The hull is most heavily armored on the front that is most endangered in conventional combat; the hull bottom and ceiling are usually the weakest. The wall thicknesses of the sides and the rear are usually in between. A design principle for reinforcing the armor effect is the bevel of the front or the side walls of the tub, which means that installation space is lost. Since the end of the Cold War , asymmetrical warfare has become increasingly important in the design and modification of tanks. This also applies to the distribution of the armor on the hull. The danger of frontal fire from other main battle tanks decreases, the threat from improvised explosive devices (IED) increases from below or from the side. This scenario is reflected in designs such as the Buffalo , on whose V-shaped tub floor the principle of inclined armor is applied. Another aspect of asymmetrical warfare is the increase in combat in urban areas , which increases the threat from above - for example from RPG shooters on rooftops. The bathtub ceiling, traditionally only thinly armored outside the area protected by the tower and additionally weakened by ventilation slots, must be additionally protected.
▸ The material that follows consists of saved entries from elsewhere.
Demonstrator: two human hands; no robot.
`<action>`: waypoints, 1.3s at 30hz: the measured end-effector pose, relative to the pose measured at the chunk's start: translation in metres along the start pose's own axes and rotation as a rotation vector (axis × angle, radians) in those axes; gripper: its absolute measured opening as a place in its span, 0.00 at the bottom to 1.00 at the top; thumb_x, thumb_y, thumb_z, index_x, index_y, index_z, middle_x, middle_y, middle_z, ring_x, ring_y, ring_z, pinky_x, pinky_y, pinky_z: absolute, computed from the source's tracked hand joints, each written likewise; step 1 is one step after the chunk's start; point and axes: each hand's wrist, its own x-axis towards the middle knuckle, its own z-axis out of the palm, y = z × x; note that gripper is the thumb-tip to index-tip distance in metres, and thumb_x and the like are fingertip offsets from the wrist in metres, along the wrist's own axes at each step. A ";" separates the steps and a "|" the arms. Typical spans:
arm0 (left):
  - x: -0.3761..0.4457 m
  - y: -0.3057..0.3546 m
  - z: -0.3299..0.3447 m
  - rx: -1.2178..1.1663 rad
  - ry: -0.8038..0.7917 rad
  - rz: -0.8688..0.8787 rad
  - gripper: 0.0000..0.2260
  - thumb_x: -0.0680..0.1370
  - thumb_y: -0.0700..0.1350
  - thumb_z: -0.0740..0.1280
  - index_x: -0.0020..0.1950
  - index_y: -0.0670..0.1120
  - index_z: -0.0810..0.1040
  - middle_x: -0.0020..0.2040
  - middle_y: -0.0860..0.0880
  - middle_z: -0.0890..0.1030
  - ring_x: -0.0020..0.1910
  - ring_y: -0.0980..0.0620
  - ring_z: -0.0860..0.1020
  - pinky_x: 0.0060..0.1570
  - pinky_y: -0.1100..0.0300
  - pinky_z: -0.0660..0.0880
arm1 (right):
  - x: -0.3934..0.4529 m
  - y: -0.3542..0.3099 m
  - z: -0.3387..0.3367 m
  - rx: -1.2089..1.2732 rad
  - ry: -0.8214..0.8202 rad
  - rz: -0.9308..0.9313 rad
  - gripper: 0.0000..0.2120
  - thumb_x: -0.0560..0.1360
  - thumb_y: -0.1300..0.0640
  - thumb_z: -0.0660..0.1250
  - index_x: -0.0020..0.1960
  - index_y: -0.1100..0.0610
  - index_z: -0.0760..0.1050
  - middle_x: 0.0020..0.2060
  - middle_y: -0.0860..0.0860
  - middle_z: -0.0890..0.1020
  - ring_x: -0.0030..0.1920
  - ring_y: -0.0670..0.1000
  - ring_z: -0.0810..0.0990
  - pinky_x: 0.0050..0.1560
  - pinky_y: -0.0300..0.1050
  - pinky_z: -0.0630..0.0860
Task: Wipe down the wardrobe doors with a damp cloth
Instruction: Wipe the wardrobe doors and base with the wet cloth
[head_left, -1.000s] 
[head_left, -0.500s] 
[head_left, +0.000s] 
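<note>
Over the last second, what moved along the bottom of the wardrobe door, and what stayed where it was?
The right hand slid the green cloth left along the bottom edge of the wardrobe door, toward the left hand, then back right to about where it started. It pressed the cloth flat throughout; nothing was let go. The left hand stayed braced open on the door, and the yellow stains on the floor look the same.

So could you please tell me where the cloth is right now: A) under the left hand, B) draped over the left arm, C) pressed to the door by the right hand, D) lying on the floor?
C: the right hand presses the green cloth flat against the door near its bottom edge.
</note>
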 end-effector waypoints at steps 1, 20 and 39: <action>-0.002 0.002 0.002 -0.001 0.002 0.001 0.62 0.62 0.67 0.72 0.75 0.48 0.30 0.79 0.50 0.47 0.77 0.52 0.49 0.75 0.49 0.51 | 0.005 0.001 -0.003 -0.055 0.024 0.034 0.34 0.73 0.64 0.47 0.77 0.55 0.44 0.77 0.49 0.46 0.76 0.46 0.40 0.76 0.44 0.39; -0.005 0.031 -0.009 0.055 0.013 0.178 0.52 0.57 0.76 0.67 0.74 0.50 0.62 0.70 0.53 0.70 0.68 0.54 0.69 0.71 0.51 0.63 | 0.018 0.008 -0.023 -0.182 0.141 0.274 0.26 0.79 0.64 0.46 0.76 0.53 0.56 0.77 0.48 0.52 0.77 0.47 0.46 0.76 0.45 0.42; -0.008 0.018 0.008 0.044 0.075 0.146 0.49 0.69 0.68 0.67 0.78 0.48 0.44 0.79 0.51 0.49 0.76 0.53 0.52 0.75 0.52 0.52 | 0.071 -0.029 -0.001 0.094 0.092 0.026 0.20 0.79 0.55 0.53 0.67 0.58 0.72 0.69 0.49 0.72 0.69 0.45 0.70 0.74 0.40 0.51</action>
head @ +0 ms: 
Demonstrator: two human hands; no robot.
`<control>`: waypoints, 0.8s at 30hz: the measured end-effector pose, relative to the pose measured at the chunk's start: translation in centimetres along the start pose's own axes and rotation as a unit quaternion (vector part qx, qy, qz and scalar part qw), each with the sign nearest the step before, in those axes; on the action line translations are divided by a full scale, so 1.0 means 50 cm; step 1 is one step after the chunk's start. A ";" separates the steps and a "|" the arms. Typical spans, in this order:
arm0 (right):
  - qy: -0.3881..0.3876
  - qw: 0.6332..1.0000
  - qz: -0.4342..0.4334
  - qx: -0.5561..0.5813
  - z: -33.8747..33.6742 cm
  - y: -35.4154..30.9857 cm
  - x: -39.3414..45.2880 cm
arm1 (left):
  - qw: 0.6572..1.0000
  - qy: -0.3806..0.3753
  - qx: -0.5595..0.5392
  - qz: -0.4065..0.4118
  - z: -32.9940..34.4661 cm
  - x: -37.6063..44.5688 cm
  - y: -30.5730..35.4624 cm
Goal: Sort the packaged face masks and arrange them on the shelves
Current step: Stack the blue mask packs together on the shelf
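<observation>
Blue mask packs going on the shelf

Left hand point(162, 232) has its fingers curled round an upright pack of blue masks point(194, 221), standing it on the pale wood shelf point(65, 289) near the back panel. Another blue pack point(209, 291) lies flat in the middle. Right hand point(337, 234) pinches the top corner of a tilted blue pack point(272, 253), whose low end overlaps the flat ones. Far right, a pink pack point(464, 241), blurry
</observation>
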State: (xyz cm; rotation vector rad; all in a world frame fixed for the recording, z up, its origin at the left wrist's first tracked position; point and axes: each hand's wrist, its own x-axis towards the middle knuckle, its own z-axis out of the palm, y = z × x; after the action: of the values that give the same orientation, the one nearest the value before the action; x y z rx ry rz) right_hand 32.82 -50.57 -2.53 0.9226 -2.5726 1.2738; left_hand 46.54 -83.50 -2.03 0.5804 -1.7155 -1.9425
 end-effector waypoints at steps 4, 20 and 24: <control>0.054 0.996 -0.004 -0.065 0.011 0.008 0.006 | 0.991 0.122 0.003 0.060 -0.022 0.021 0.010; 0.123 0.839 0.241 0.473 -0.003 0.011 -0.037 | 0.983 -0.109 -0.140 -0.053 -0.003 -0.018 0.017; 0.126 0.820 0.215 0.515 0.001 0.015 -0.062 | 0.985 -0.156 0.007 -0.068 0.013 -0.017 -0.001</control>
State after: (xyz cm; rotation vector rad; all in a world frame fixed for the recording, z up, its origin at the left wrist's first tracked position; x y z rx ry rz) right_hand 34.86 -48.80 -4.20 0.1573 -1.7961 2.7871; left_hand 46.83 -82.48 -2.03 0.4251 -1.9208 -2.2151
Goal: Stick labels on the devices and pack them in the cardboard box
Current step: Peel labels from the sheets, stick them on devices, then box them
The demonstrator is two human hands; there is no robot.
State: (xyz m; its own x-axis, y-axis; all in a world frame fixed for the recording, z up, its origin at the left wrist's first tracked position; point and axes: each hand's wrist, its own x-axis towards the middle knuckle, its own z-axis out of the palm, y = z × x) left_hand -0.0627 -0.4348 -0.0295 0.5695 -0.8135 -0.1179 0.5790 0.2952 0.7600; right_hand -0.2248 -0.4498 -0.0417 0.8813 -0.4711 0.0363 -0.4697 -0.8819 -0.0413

On the basis of a tub construction that is matched to the engine train and the chassis design due to the size and load-bearing capacity of the installation spaces , several tank variants can be designed or built - analogous to the platform principle . In addition to the external dimensions, the armor thickness and the defined maximum weight, key design issues when developing a hull are the placement of the combat turret and the space for the engine. The turntable accommodating the combat tower should have the largest possible diameter within the available installation space. At the same time, the combat tower with its rotating parts protrudes deep into the tub. As a result, the engine with its large overall height cannot lie below the combat tower. This results in two basic design variants for modern tanks:

  • Engine at the rear, axis of rotation of the tower centered to the front. Common on main battle tanks such as the Leopard 2 , M1 Abrams and T-72 . Advantage: The front facing the enemy has a lower infrared signature due to the hot engine at the rear . In addition, a favorable weight distribution and a power transmission that is gentle on the chain when driving forward are possible or promoted.
  • Engine in front, axis of rotation of the tower centered to the rear. Common on armored personnel carriers to allow an exit opening at the rear, for example on the Marder , Bradley and BMP-3 , and unusually also on the Israeli Merkava battle tank .


  • Franklin D. Margiotta (Ed.): Brassey's Encyclopedia of Land Forces and Warfare. Brassey's, London 1996, ISBN 1-57488-087-X .

Individual evidence

  1. a b Dieter Kollmer: "Don't mess up". The material armament of the army. In: Helmut Hammerich: The army 1950 to 1970: conception, organization, installation. Oldenbourg, Munich 2006, ISBN 3486579746 , p. 561.